Please copy, exactly as they appear below, the lines from the one containing "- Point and" through the one containing "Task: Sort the".

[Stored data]
- - -
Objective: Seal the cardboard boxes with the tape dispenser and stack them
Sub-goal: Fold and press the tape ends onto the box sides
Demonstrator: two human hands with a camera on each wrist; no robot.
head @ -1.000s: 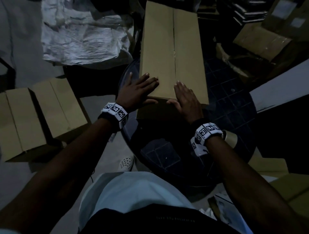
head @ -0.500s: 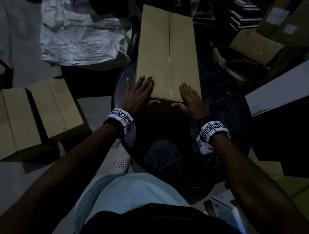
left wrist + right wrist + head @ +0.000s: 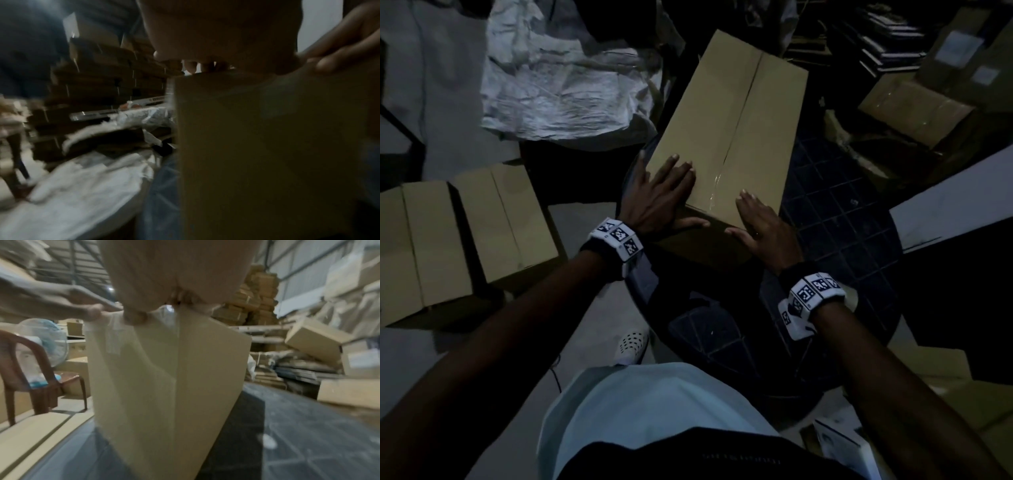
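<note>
**boxwatcher:** Fingers (image 3: 681, 168) of the left hand (image 3: 654, 198) are laid out flat and straight on the near end of the cardboard box (image 3: 729, 116), thumb hooked down over the front edge. Right hand (image 3: 763, 226) is the same deal on the other side of the seam, fingers flat on top, thumb on the front face. Neither is really gripping, more pressing and steering.

**tapefan22:** Where's the box sitting?

**boxwatcher:** On the round dark desk (image 3: 839, 212), angled, with its far end poking out past the rim. That's my worry. If they shove it further away, I reckon it tips off the back, since flat palms can't catch it.

**tapefan22:** Is it sealed?

**boxwatcher:** Shiny tape (image 3: 717, 178) shows on the seam near the hands; further up it's too dim to tell. If the strip isn't rubbed down, the flaps could pop when it gets stacked.

**tapefan22:** Stacked where?

**boxwatcher:** Probably with the two boxes on the floor (image 3: 465, 233) to the left. Swinging it there with just palms, it could slide out, or they trip over the crumpled white sheet (image 3: 558, 82) and other clutter. Can't spot the tape dispenser anywhere.
</note>
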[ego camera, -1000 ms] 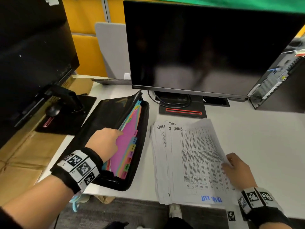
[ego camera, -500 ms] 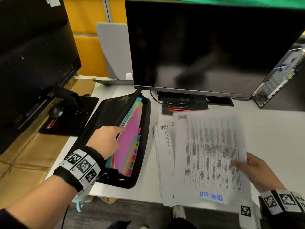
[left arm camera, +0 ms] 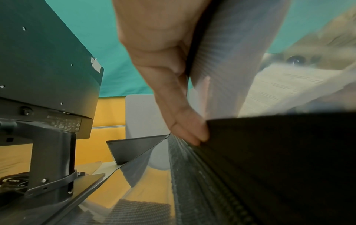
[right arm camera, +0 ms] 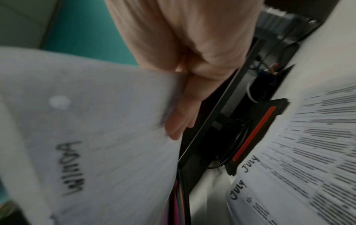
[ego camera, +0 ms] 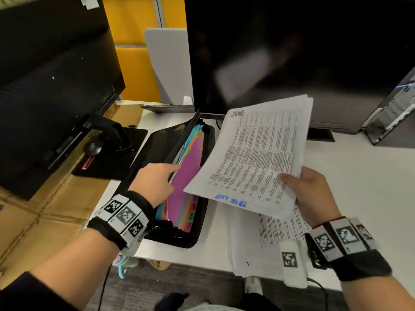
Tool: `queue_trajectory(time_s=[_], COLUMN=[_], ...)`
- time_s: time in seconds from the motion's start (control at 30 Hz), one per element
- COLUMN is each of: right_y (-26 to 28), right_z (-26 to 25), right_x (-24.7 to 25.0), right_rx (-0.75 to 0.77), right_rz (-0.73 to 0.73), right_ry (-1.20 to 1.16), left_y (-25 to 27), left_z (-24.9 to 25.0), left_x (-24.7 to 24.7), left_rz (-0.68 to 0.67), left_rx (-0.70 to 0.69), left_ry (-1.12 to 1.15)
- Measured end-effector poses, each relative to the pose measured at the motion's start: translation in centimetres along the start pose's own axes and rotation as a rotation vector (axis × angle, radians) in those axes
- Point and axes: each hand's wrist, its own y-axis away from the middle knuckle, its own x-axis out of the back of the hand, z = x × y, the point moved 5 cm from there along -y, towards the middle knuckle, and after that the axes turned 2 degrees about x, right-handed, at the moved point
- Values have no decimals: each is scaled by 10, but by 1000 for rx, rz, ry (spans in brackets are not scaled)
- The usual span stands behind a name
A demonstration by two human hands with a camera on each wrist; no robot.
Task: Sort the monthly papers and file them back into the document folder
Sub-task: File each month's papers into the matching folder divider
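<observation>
Floppy June papers (ego camera: pixel 253 158), pinched at one edge by the right hand (ego camera: pixel 314 194); left hand (ego camera: pixel 155 182), fingers seemingly straight, parts the folder (ego camera: pixel 179 241).

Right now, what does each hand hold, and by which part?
The right hand grips the June papers by their lower right edge. The left hand grips nothing: its straight fingers press aside dividers in the document folder.

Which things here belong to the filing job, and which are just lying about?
Job: June papers, in the right hand grip; folder; dividers, parted by the left hand; July pile.
Lying about: monitor; side monitor; mouse; computer case; cardboard.
</observation>
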Motion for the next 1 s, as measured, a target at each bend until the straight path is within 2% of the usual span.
queue_trajectory(time_s=[0.2,0.37,0.53,0.67,0.77,0.87,1.0], right_y=[12,30,44,33,18,6,-2], right_z=[-29,-22,8,22,29,35,41], right_x=[-40,-79,-98,-95,-102,-120,-159], right_rx=[282,402,292,84,-3,-37,-10], right_rz=[47,12,-69,-95,-151,-227,-331], right_ry=[384,484,518,380,298,314,389], left_y=[-1,-2,-5,-2,3,9,12], left_z=[1,2,5,12,17,22,25], left_x=[1,0,3,4,2,1,3], left_rz=[-2,-5,10,-2,-15,-41,-48], left_rx=[3,37,55,32,2,-11,-6], left_ry=[11,32,16,-29,-80,-102,-107])
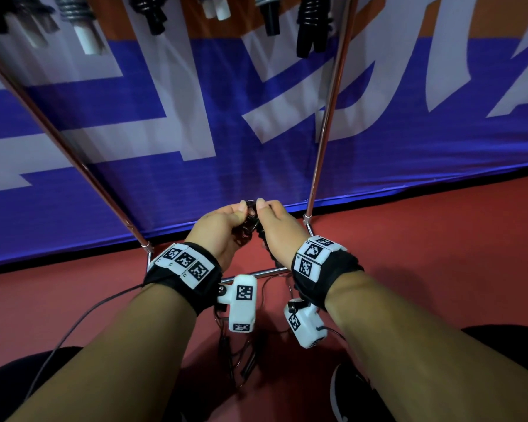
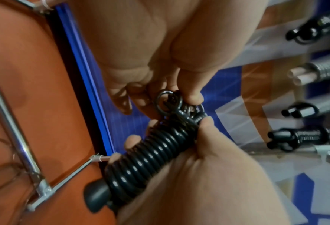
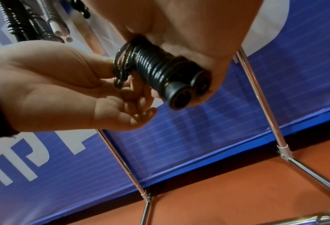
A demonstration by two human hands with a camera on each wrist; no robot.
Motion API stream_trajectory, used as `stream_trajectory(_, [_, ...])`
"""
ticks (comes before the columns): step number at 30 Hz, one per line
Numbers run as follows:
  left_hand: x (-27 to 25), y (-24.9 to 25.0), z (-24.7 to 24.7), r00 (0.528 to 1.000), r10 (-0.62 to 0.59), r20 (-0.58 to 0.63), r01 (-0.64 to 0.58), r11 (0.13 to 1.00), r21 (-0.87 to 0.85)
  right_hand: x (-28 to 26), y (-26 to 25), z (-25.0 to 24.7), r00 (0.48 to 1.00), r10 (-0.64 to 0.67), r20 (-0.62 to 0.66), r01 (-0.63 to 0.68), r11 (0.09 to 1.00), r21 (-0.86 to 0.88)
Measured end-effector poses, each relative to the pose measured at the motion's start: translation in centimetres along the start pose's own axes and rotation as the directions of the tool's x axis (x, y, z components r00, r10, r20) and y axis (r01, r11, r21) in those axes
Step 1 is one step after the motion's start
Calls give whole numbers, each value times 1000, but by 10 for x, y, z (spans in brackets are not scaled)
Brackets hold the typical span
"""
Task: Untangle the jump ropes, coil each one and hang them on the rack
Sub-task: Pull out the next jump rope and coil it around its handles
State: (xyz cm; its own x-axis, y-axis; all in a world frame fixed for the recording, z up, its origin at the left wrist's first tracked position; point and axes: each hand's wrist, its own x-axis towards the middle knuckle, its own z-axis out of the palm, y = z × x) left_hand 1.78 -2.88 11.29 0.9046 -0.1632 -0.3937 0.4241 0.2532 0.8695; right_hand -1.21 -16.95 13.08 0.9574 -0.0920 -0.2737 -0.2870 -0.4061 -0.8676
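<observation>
floor (image 1: 439,239): reddish-brown, smooth, fills lower frame | banner (image 1: 195,141): blue with large white lettering, orange band along top, spans upper frame behind everything | black strip (image 1: 378,202): runs beneath banner's lower edge | light: even, indoor

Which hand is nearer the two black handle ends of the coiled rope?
Right. The right hand grips the coil beside the handle ends; the left hand pinches the loose loops at the opposite end.

Your right hand (image 1: 276,226) hides most of the coiled black rope (image 1: 250,222) in the head view. The hung ropes (image 1: 313,22) and rack (image 1: 326,117) are cut off at the top edge. Loose cord on the floor (image 1: 241,357) sits half behind your wrist cameras, too thin to trace.
</observation>
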Motion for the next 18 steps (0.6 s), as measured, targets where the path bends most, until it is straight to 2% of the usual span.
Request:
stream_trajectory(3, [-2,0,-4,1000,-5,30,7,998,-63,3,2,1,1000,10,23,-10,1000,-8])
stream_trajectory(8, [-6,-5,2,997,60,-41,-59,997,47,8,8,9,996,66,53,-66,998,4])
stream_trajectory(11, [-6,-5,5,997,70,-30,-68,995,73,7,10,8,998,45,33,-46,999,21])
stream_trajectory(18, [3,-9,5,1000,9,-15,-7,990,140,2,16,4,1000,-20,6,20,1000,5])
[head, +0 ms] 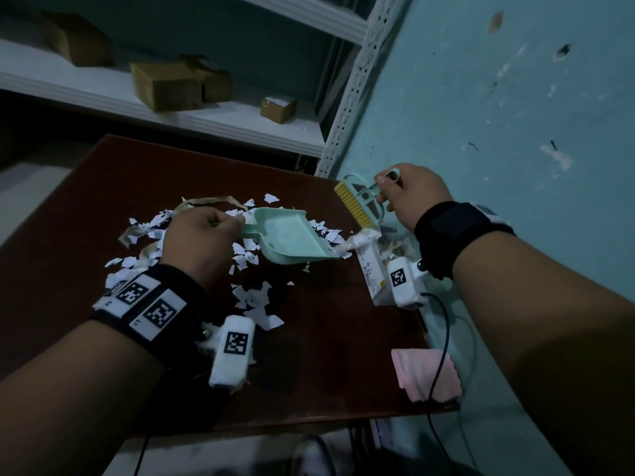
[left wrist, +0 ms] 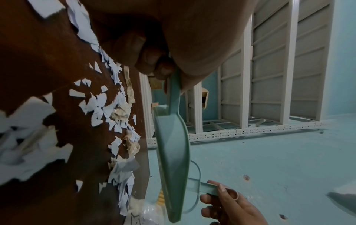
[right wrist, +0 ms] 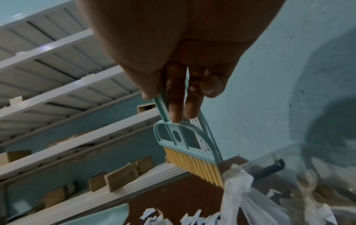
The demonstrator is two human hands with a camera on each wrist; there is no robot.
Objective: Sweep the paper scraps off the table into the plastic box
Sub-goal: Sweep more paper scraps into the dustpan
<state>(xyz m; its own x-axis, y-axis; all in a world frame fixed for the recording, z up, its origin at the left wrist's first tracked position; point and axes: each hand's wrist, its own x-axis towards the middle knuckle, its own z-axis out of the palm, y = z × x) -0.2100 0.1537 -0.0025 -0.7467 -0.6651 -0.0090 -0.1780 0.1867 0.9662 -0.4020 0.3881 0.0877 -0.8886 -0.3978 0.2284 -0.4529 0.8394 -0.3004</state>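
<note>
White paper scraps (head: 254, 297) lie scattered over the brown table (head: 326, 355). My left hand (head: 213, 228) grips the handle of a mint-green dustpan (head: 288, 238), which is held above the scraps with its mouth toward the right. My right hand (head: 395, 197) grips the handle of a small green brush (head: 357, 204) with yellow bristles, raised above the table's far right corner. The clear plastic box (right wrist: 318, 175) stands at the table's right edge with scraps inside. In the head view my right wrist mostly hides it. The dustpan (left wrist: 173, 152) looks empty.
A pink cloth (head: 426, 372) lies at the table's near right corner, crossed by a black cable (head: 443, 338). White metal shelves (head: 206, 108) with cardboard boxes stand behind the table. A teal wall (head: 515, 115) runs along the right side.
</note>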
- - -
§ Solution:
- Point and axes: each hand's wrist, its own y-axis away from the middle knuckle, its own x-axis out of the back of the hand, z = x × y, the point moved 5 cm from there along -y, towards the middle knuckle, and after that the axes turned 2 degrees about x, right-handed, at the moved point
- Values have no decimals: each is scaled by 10, but by 1000 for rx, rz, ry (spans in brackets are not scaled)
- The usual span stands behind a name
A demonstration by two human hands with a camera on each wrist; no robot.
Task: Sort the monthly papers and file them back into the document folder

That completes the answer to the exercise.